Werther Santana/Estadão
Werther Santana/Estadão

Brasil tem capacidade para mudar o rumo da pandemia, diz OMS

A Organização Mundial da Saúde apontou que Brasil, Estados Unidos e Índia - os três países líderes de casos do novo coronavírus - tem capacidade interna e sistemas de saúde para reverter a situação

Mílibi Arruda, O Estado de S.Paulo

23 de julho de 2020 | 13h26

O diretor do programa de emergências da Organização Mundial da Saúde (OMS), Michael Ryan, afirmou nesta quinta-feira, 23, que os três países que lideram o ranking de casos de covid-19 - EUA, Brasil e Índia, em ordem - tem capacidade para mudar o rumo da pandemia.

"É algo certo: países grandes podem ter grandes problemas, por conta dessa natureza. São populosos, complexos", disse Ryan durante coletiva de imprensa. "Mas esses três países têm grandes capacidades internas e eu acredito que podem reverter a situação, por conta  de sua saúde pública, ciência e habilidade para combater essa doença". 

Ele apontou que, como em outras nações, há discordância entre as esferas federal e estadual, o que contribui para a complexidade do enfrentamento ao novo coronavírus

"É um dos preços que se paga pela democracia neste contexto". Ryan acrescentou que a organização trabalha junto às autoridades das duas esferas nessas nações para reverter a situação.

O diretor-geral da OMS, Tedros Adhanom Ghebreyesus, ressaltou que metade dos óbitos e casos totais do mundo correspondem a esses três países.

O Brasil contabilizou recorde de novos casos em 24h na quarta-feira, 22, com 65.339 registros. No total, são mais de 2,2 milhões de casos e quase 83 mil mortes. Nos EUA, foram atingidas 4 milhões de infecções e 143 mil óbitos e, na Índia, 1,2 milhão de casos e 30 mil mortes.

Politização da pandemia

A organização voltou a apontar disputas partidárias e políticas como um obstáculo para o combate ao coronavírus. "Uma das maiores ameaças que enfrentamos é a politização da pandemia. A covid-19 não respeita fronteiras, ideologias ou partidos políticos", disse Tedros.

As afirmações foram feitas pelo diretor-geral após ter sido questionado por jornalistas sobre supostos comentários do secretário de Estado dos EUA, Mike Pompeo. Segundo jornais britânicos, Pompeo acusou Tedros de ter-se deixado "comprar" pela China, durante reunião fechada com parlamentares na Inglaterra nesta terça-feira, 21.

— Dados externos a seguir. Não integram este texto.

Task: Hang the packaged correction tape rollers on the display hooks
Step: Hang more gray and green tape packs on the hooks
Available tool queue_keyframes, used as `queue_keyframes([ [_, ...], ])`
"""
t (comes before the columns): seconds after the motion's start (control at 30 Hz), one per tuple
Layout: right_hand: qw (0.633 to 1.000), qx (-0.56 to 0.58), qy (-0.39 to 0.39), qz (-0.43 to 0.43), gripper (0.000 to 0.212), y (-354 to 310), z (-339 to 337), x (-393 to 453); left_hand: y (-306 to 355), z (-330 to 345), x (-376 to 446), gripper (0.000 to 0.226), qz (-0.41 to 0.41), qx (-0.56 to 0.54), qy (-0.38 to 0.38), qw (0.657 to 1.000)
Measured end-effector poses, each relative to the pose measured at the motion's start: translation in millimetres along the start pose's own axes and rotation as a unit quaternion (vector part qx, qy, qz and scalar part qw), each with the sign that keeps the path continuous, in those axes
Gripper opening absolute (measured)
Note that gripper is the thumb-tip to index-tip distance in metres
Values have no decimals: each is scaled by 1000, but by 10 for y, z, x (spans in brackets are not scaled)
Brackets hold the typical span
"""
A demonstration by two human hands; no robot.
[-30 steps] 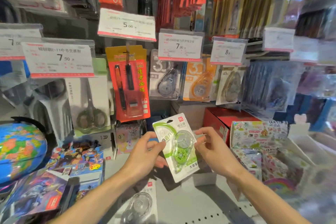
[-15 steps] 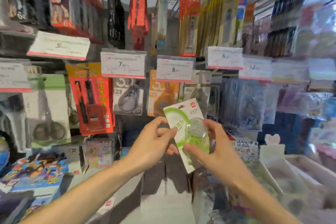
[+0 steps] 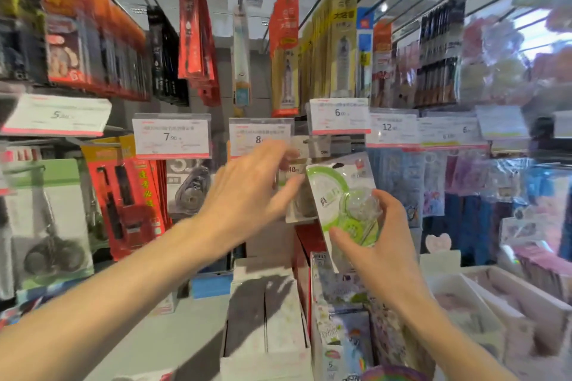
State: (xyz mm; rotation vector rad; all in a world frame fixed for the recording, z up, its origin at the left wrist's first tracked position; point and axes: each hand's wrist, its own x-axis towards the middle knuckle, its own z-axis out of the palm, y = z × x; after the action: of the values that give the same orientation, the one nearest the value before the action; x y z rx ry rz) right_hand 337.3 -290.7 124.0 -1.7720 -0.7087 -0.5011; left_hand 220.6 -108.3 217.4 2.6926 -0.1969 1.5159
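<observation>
Up by the price tags [image 3: 259, 136], my right hand [image 3: 376, 252] grips the green tape pack [image 3: 342, 195]; left hand [image 3: 247, 195] is open, fingers on hanging packs [image 3: 298, 195].

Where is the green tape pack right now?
In the head view, right of centre: the right hand holds the green tape pack up just below the 6.00 price tag, beside the left hand.

A stationery shop: price tags [image 3: 172, 136] front hooks of hanging packaged scissors [image 3: 49, 219].
</observation>
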Motion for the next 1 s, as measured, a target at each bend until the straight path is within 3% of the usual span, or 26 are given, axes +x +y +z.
queue_keyframes([
  [0.07,1000,-1,10,-1,89,-27,0,14,-35,-92,197,35,59,63,28,996],
  [0.2,1000,-10,19,-2,89,-69,0,25,-41,-127,512,46,118,129,4,985],
  [0.4,1000,-11,20,-17,89,-119,-30,14,-124,-172,650,21,154,133,24,979],
  [1.0,997,6,57,-52,87,-359,112,158,-114,-224,694,23,142,88,25,986],
])
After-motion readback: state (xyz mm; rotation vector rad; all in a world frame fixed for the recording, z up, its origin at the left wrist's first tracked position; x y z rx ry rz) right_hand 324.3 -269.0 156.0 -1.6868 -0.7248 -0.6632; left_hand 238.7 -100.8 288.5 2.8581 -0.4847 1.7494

Washington e Pequim vivem escalada de tensões e, nesta semana, o governo norte-americano acusou hackers chineses de terem tentado roubar estudos sobre vacina contra o coronavírus e determinou o fechamento do consulado da China em Houston.

O diretor-geral da OMS apontou que as declarações são "falsas, inaceitáveis e sem qualquer embasamento". "O que realmente importa para nós - e deveria importar para toda a comunidade internacional - é salvar vidas".

Ação individual contra o coronavírus

Além de posicionamentos em relação aos líderes dos países, a agência continuou a ressaltar a importância da ação individual no enfrentamento à pandemia.

O diretor-geral repetiu as recomendações: usar máscaras, higienizar as mãos, evitar aglomerações e seguir os direcionamentos das autoridades locais. "Suas atitudes podem ser a diferença entre a vida e morte de alguém que você ama ou de um completo estranho", afirmou.

Tedros apontou que foram registrados surtos locais associados a baladas e eventos sociais em países com baixo nível de transmissão. A líder técnica da resposta à covid-19 da organização, Maria Van Kerkhove, disse que baladas tendem a ser os hotspots para explosões de casos pontuais naqueles países que já suprimiram o vírus.